The broadcast also served as the world premiere for the game’s original theme song, simply titled “Stranger Than Heaven.” It features Snoop Dogg, Satoshi Fujihara, Ado, and Tori Kelly, a cross-continental collaboration that I would never have been able to guess would exist one day. It’s a collaboration that mirrors the game’s own thematic interest in identity, belonging, and collision of cultures.

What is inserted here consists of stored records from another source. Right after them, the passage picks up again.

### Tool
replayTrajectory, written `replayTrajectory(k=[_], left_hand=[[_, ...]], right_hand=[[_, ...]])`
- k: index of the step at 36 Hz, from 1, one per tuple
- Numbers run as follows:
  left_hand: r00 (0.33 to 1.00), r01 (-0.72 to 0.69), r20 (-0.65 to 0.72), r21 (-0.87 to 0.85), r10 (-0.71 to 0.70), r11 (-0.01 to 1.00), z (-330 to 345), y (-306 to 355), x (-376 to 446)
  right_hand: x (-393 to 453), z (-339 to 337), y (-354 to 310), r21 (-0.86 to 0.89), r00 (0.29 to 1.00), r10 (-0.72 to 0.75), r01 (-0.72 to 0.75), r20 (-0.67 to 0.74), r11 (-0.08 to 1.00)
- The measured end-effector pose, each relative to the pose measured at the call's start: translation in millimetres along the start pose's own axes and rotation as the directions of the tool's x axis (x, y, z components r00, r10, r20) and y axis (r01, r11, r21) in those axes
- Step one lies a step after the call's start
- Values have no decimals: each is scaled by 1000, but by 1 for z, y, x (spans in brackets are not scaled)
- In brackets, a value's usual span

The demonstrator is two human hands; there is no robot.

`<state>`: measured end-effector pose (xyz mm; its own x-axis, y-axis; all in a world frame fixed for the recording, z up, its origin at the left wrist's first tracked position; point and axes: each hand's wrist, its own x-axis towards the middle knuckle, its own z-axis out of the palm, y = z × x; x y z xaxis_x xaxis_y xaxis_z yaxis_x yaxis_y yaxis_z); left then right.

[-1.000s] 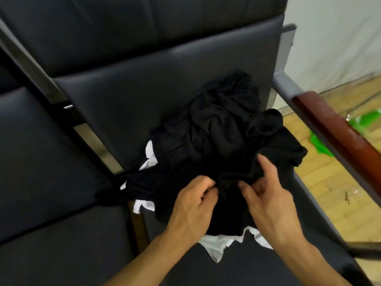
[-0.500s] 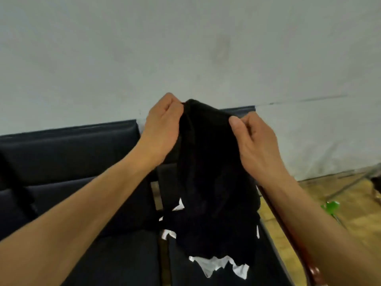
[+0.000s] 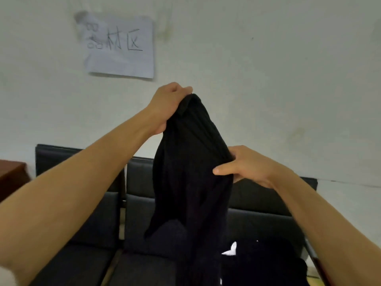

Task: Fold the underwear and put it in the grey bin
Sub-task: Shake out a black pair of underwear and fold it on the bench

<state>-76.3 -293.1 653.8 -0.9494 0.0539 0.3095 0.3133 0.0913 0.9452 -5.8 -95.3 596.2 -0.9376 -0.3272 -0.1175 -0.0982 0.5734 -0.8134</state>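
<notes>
A black piece of underwear (image 3: 191, 166) hangs in the air in front of the wall, held up by both hands. My left hand (image 3: 167, 106) grips its top edge at the highest point. Lower and to the right, my right hand (image 3: 245, 168) pinches the cloth's right side between thumb and fingers. The garment's lower end drapes down toward a dark pile of clothes (image 3: 259, 263) with white patches on the seat. No grey bin is in view.
A row of black padded seats (image 3: 99, 223) runs along the white wall. A paper sheet with handwritten characters (image 3: 119, 46) is stuck on the wall. A brown wooden surface (image 3: 10, 174) shows at the left edge.
Both hands lifted the black garment off the pile to chest height. Since half a second ago my right hand has slid down the cloth's right side, and the view has tilted up.
</notes>
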Motion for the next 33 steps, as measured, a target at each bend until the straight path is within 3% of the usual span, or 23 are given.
replayTrajectory(k=[3, 5, 7, 9, 11, 12, 14, 16, 17, 19, 20, 22, 25, 28, 32, 33], left_hand=[[994, 6, 113, 51, -12, 999, -63, 0, 0], [959, -64, 284, 253, -11, 965, -109, -1, -4], [899, -168, 425, 557, -105, 814, -150, -1, -11], [876, -265, 437, 791, -205, 551, -175, -2, -9], [928, -319, 367, 870, -62, 376, -199, -1, -1], [946, -319, 315, 872, 72, 371, -208, 1, 4], [938, -295, 155, 828, 311, 476, -216, 9, 13], [914, -268, 4, 758, 407, 595, -217, 15, 24], [929, -232, -43, 706, 368, 669, -217, 17, 28], [989, -104, -31, 550, 145, 829, -214, 11, 34], [999, -10, 32, 484, -6, 875, -214, 2, 32], [936, 186, 216, 369, -278, 911, -219, -28, 17], [767, 463, 400, 197, -501, 865, -225, -78, -16], [737, 565, 402, 74, -543, 822, -236, -117, -45], [690, 644, 311, 146, -653, 751, -241, -165, -68], [681, 675, 311, 83, -663, 733, -240, -173, -72]], right_hand=[[17, 21, -30, 102, 1000, -2, 0, 13, 995], [30, 37, -56, 152, 1000, -3, 3, -2, 988], [41, 51, -80, 112, 1000, -3, 7, -31, 994], [45, 59, -97, 34, 1000, 8, -8, 5, 999], [51, 76, -113, -43, 986, 61, -55, 155, 998], [53, 86, -119, -80, 966, 102, -85, 237, 993], [59, 110, -129, -122, 920, 156, -119, 360, 985], [67, 128, -134, -89, 901, 142, -116, 411, 989], [73, 135, -136, -46, 907, 112, -102, 406, 994], [84, 142, -137, 156, 933, 32, -93, 358, 983], [91, 144, -139, 335, 948, -14, -100, 319, 937], [102, 145, -144, 659, 962, -120, -75, 246, 748], [112, 142, -153, 863, 964, -251, 52, 88, 503], [125, 140, -160, 908, 966, -250, 163, -68, 385], [138, 138, -162, 913, 956, -242, 243, -168, 327], [142, 137, -161, 911, 949, -253, 265, -189, 315]])
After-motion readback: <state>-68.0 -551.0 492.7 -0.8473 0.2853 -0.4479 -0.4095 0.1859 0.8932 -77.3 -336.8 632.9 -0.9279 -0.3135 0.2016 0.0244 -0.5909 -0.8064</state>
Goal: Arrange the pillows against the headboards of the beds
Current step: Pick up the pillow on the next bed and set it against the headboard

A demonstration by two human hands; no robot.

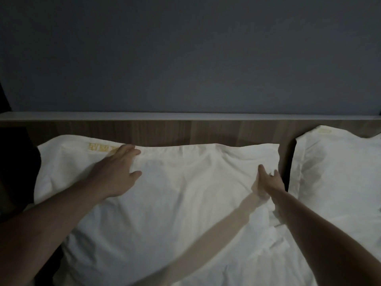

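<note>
Straight, slightly spread fingers of a person's left hand lie flat on the upper left part of a large white pillow, the fingertips reaching its top seam beside a line of yellow lettering and the thumb splayed out toward the middle of the pillow. On the other side, the right hand is at the pillow's right edge, seen edge-on with the thumb pointing up; its fingers are mostly hidden behind the hand and the dim light, so it cannot be told whether they pinch the cloth or only touch it. Both bare forearms stretch in from the lower corners of the view, the right one throwing a long shadow across the pillowcase.

The pillow lies lengthwise on the bed, its top edge touching the wood-grain headboard. A second white pillow leans against the same headboard to the right, apart from the first with a dark narrow gap between them. Crumpled white bedding lies below the right forearm. A pale ledge caps the headboard, and a grey-blue wall rises above it.
</note>
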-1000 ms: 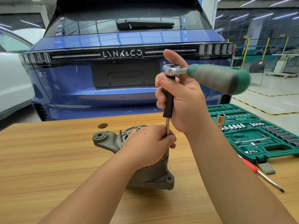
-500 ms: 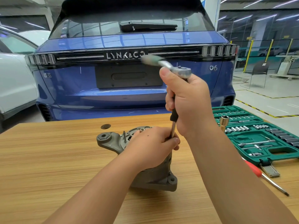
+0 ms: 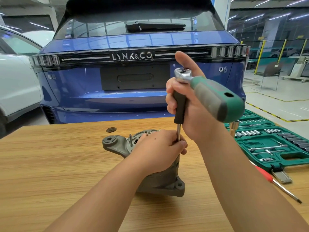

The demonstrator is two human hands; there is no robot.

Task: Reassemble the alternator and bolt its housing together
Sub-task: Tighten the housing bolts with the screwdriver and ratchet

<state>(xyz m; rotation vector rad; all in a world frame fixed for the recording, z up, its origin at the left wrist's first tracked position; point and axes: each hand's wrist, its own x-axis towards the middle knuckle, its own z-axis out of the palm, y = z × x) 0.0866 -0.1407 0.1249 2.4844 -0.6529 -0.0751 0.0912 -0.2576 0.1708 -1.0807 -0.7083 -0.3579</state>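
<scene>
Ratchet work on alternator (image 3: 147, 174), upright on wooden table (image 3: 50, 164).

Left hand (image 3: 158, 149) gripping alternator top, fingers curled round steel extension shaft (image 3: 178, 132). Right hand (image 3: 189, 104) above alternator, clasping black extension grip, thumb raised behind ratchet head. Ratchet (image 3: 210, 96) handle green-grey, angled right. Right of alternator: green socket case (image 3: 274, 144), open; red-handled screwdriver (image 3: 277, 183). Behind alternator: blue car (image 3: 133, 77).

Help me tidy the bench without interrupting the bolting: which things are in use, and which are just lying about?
In use:
alternator
ratchet on its black-handled extension, gripped by the right hand
left hand, steadying the shaft

Lying about:
green socket case
red-handled screwdriver
dark round disc on the table
</scene>
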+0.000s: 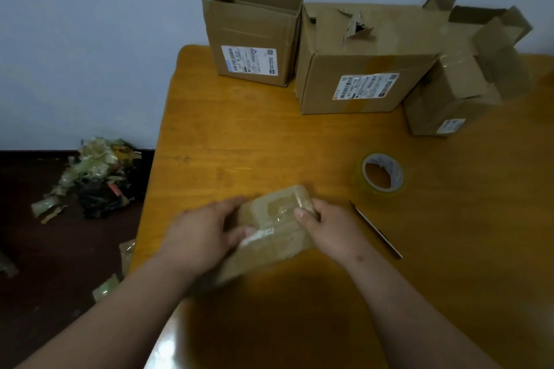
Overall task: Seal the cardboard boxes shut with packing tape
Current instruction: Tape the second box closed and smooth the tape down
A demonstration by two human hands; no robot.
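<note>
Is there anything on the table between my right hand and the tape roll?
Nothing visible. Bare table lies between the right hand, gripping the small box, and the tape roll. The thin blade lies nearer, off that line.

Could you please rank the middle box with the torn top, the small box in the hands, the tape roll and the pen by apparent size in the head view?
1. Middle box
2. Small box, though nearer the camera
3. Tape roll
4. Pen, long but thinnest
</note>
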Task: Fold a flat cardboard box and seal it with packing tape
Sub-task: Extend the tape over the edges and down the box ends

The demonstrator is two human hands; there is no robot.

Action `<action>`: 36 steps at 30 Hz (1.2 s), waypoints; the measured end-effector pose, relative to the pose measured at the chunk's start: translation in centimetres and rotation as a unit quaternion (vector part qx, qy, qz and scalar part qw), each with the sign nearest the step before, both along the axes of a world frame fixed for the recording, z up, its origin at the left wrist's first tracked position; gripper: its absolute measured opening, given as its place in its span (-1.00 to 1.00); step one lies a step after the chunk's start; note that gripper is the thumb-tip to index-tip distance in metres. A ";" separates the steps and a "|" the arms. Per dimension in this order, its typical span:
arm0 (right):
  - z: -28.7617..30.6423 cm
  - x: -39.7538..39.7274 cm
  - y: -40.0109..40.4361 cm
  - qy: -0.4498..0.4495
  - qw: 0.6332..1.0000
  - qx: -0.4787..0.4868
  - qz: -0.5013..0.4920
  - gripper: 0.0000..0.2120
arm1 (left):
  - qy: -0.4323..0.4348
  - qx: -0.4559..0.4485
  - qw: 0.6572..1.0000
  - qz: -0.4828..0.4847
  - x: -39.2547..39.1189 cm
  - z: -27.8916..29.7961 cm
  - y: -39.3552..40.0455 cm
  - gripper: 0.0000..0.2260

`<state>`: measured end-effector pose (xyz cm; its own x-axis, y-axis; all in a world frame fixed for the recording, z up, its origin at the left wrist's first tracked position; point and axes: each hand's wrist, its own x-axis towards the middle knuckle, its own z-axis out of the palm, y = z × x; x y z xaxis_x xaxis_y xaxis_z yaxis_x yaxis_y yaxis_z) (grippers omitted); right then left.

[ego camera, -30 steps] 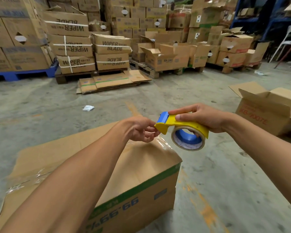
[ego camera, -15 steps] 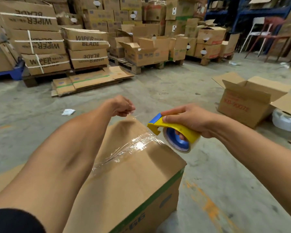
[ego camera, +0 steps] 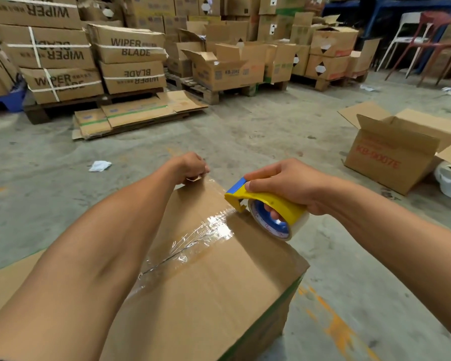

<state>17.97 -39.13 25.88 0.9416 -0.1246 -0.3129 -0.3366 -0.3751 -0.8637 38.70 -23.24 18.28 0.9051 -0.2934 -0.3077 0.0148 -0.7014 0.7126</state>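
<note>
The folded brown cardboard box (ego camera: 214,290) lies near; the open cardboard carton (ego camera: 393,157) sits right, the flattened cardboard sheets (ego camera: 138,115) far left.

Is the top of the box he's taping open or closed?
Closed. The box has its top flaps lying flat together, with shiny tape across their seam.

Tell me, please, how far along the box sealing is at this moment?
Done: the cardboard box stands folded, top flaps closed, with clear tape already wrinkled along the seam. In hand: the left hand pinches the tape end at the far edge while the right hand holds the yellow tape dispenser over the top. Left: press this strip down and cut it.
</note>
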 end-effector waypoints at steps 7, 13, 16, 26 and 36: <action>-0.2 0.3 0.0 0.001 1.000 -0.001 0.007 -0.67 | -0.043 0.028 0.999 -0.013 -0.1 -1.1 0.5 -0.92; -0.5 0.6 0.4 -0.018 1.000 -0.010 0.007 -0.68 | -0.142 0.046 0.988 0.025 -1.1 -2.5 0.0 -0.45; -0.6 0.5 0.7 -0.023 1.000 -0.018 0.007 -0.66 | -0.141 0.066 0.986 0.054 -1.3 -2.5 0.5 -0.24; -0.7 0.4 0.7 -0.025 0.997 -0.066 0.022 -0.67 | -0.208 0.103 0.971 -0.055 -4.7 -3.2 0.9 -0.63; -0.7 0.2 0.2 -0.018 0.997 -0.073 -0.002 -0.71 | -0.351 0.180 0.916 -0.080 -8.8 -2.1 0.6 -0.58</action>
<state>18.13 -38.92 25.14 0.9513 -0.1705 -0.2569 -0.3081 -0.4972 -0.8111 29.91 -22.66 16.20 0.8712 -0.4340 0.2293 -0.4817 -0.8457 0.2297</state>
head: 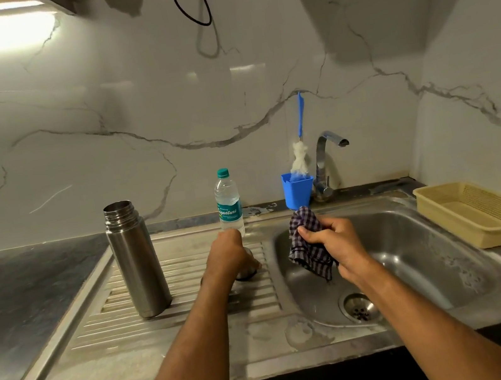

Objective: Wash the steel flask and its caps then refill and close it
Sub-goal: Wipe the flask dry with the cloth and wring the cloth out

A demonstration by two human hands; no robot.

Snoop Dogg’s presence throughout the song, rapping about outsiders carving their own path in a world that won’t make room for them, is one of those casting choices that sounds improbable on paper but somehow manages to land when executed properly.

Tori Kelly described working on the project as “unlike anything I’ve done before,” noting that she worked with Satoshi Fujihara specifically on crafting the song and that the combination of voice acting and singing in the same project was something she found particularly meaningful.